Out of Order Execution, How to Solve True Dependency? - cpu-architecture

I was reading about OOOE (Out of Order Execution) and read about how we can solve false dependencies (By using renaming).
But my question is, how can we solve true dependency (RAW - read after write)?
For example:
R1=R2+R3 #1
R1=R4+R5 #2
R9=R1 #3
Renaming won't be helpful here in case CPU chose to run #2 before #1.

There is no way to really avoid them, that's why RAW hazards are called true dependencies. Instructions have to wait for their inputs to be ready before they can execute. (With OoO exec, normally CPUs will dispatch the oldest-ready-first instructions / uops to execution units, for example on Intel CPUs.)
True dependencies aren't something you "solve" in the sense of making them go away, they're the essence of computation, the way multiple computations on the same numbers are glued together to form an algorithm. Other hazards (WAR and WAW) are just implementation details, reusing the same architectural register for something different.
Sometimes you can structure an algorithm to have shorter dependency chains, once things are already nailed down into machine code, the CPU pretty much just has to respect them, with at best out-of-order exec to overlap independent dep chains.
For loads, in theory there's value-prediction, but AFAIK no real CPU is doing that. Mispredictions are expensive, just like for branches. That's why you'd only want to consider that for high-latency stuff like loads that miss in cache, otherwise the gains won't outweigh the costs. (Even then, it's not done because the gains don't outweigh the costs even for loads, including the power / area cost of building a predictor.) As Paul Clayton points out, branch prediction is a form of value prediction (predicting the condition the load was based on).

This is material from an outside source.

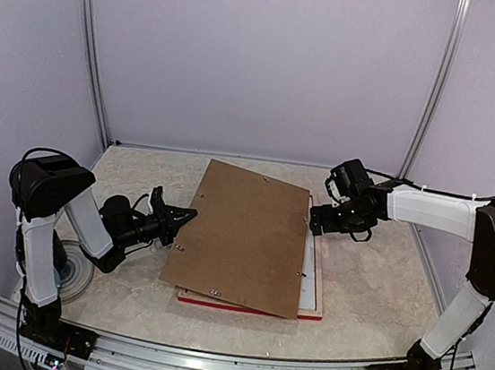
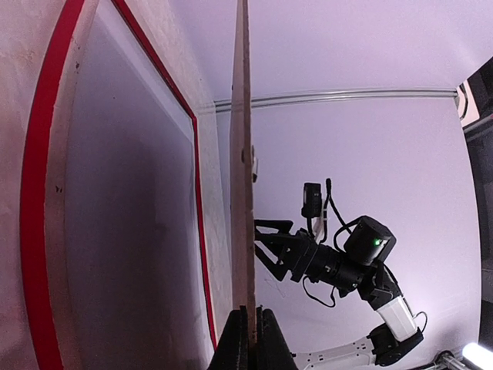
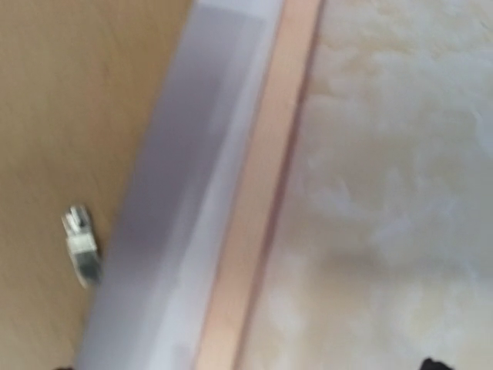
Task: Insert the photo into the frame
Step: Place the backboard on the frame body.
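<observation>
The frame [image 1: 318,295] lies face down on the marbled table [image 1: 370,290], pale wood upward, with a line of red showing along its near edge. Within its opening sits a white sheet [image 1: 310,278], by all appearances the photo with its plain back up; no printed side can be seen, and most of it is hidden. Over both, at a slant, lies a brown backing board [image 1: 241,234], which covers all but the right strip and near edge of the frame.

The left gripper [image 1: 188,216] is clamped shut on the board's left edge. Seen from that wrist, the board [image 2: 242,193] runs edge-on between the fingertips [image 2: 240,339] and is raised off the frame [image 2: 35,254] on that side.

The right gripper [image 1: 315,220] hangs over the frame's far right side, jaws spread wide and holding nothing; whether it touches the board cannot be told. Its wrist camera shows, side by side, the board with a small metal clip [image 3: 81,248], the white sheet [image 3: 166,200], the frame's wooden rail [image 3: 266,177] and bare table [image 3: 393,177].
</observation>
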You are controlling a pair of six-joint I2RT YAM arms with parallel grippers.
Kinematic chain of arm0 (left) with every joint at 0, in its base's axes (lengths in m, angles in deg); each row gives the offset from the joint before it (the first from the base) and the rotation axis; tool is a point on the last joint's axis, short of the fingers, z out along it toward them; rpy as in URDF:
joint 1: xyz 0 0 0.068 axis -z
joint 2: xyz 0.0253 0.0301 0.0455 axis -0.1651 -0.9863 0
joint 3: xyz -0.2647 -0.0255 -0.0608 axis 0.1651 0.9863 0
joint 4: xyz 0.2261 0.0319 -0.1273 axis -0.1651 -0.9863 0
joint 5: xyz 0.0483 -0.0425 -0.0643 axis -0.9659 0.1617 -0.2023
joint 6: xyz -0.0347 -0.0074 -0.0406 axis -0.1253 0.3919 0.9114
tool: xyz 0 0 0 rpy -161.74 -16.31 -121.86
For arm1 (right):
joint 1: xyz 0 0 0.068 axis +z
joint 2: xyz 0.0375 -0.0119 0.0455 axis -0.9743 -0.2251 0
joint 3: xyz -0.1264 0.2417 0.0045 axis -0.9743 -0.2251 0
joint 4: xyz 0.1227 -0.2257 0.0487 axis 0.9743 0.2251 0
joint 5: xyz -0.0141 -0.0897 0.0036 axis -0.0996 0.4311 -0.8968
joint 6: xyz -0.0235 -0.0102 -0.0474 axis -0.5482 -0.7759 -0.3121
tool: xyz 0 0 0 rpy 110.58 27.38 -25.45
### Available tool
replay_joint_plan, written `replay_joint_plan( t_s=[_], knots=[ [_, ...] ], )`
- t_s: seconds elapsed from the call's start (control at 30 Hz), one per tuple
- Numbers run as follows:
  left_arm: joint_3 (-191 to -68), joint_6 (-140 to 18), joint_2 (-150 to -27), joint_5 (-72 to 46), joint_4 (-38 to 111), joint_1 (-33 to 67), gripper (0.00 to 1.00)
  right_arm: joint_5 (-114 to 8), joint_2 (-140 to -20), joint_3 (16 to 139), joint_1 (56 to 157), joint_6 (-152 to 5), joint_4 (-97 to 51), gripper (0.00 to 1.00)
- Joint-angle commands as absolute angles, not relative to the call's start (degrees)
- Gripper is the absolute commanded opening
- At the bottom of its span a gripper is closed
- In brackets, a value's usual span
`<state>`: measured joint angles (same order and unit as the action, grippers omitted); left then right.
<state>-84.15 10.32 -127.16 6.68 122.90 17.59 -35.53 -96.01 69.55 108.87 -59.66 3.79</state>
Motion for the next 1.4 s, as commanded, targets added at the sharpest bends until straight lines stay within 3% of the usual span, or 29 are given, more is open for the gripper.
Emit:
replay_joint_plan(
  t_s=[0.0,0.5,0.9,1.37],
  knots=[
    [-86.34,10.11,-125.66,7.02,140.43,17.84,0.0,-34.16,-91.14,65.61,110.47,-58.78,7.75,0.97],
    [-87.72,10.31,-127.23,6.48,140.43,18.03,0.0,-32.4,-84.48,54.39,120.8,-55.44,7.76,0.97],
    [-87.71,9.86,-128.36,6.0,140.36,18.01,0.0,-30.85,-84.78,54.82,127.56,-52.22,10.11,0.97],
    [-87.58,8.68,-129.88,5.37,140.42,17.59,0.0,-26.54,-82.08,53.86,127.88,-50.11,13.93,0.99]
  ],
)
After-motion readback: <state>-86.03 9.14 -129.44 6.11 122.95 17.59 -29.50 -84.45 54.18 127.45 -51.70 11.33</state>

The more instructions you can keep in flight at once with OoO exec, the more you stand to lose from mispredicts, but real CPUs do predict / speculate for memory disambiguation (whether a load reloads an earlier store to an unknown address or not), and (on CPUs like x86 with strongly-ordered memory models) speculating that early loads will turn out to be allowed; as well as the well known case of control dependencies (branch prediction + speculative execution).
The only thing that helps directly with dependency chains is keeping instruction latencies low. e.g. in the case of your example, #3 is just a register copy, which modern x86 CPUs can do with zero latency (mov-elimination), so another instruction dependent on R9 wouldn't have to wait an extra cycle beyond #2 producing a result, because it's handled during register renaming instead of by an execution unit reading an input and producing an output the normal way.
Obviously bypass forwarding from the outputs of execution units to the inputs of the same or others is essential to keep latency low, same as in an in-order classic RISC pipeline.
Or more conventionally, by improving execution units, like AMD Bulldozer family had 2-cycle latency for most SIMD integer instructions, but that improved to 1 cycle for AMD's next design, Zen. (Scalar integer stuff like add was always 1 cycle on any sane high-performance CPU.)
OoO exec with a large enough window size lets you overlap multiple dep chains in parallel (as in this experiment, and of course software should aim to have enough instruction-level parallelism (ILP) for the CPU to find and exploit. (See Why does mulss take only 3 cycles on Haswell, different from Agner's instruction tables? (Unrolling FP loops with multiple accumulators) for an example of doing that by summing into multiple accumulators for a dot-product.)
This is also useful for in-order CPUs if done statically by a compiler, where techniques like "software pipelining" are a big deal to overlap execution of multiple loop iterations because HW isn't finding that parallelism for you. Or for OoO exec CPUs with a limited window size, for loops with long but not loop-carried dependency chains within each iteration.
As long as you're bottlenecked on something other than latency / dependency chains, true dependencies aren't the problem. e.g. a front-end bottleneck, ideally maxed out at the pipeline width, and/or all relevant back-end execution units busy every cycle, mean that you couldn't get more work through the pipeline even if it was independent.
Of course, in a lot of code there are enough dependencies, including through memory, to not reach that ideal situation.
Simultaneous Multithreading (SMT) can help to keep the back-end fed with work to do, increasing throughput by having the front-end of one physical core read multiple instruction streams, acting as multiple logical cores. This effectively creates ILP out of thread-level parallelism, which is useful if software can scale efficiently to more threads, exposing enough TLP to keep all the logical cores busy.
Related:
Modern Microprocessors A 90-Minute Guide!
How many CPU cycles are needed for each assembly instruction? - that's not how it works on superscalar OoO exec CPUs; latency or throughput or a front-end bottleneck might be the relevant thing.
What considerations go into predicting latency for operations on modern superscalar processors and how can I calculate them by hand?

Related

How many clock cycles do the stages of a simple 5 stage processor take?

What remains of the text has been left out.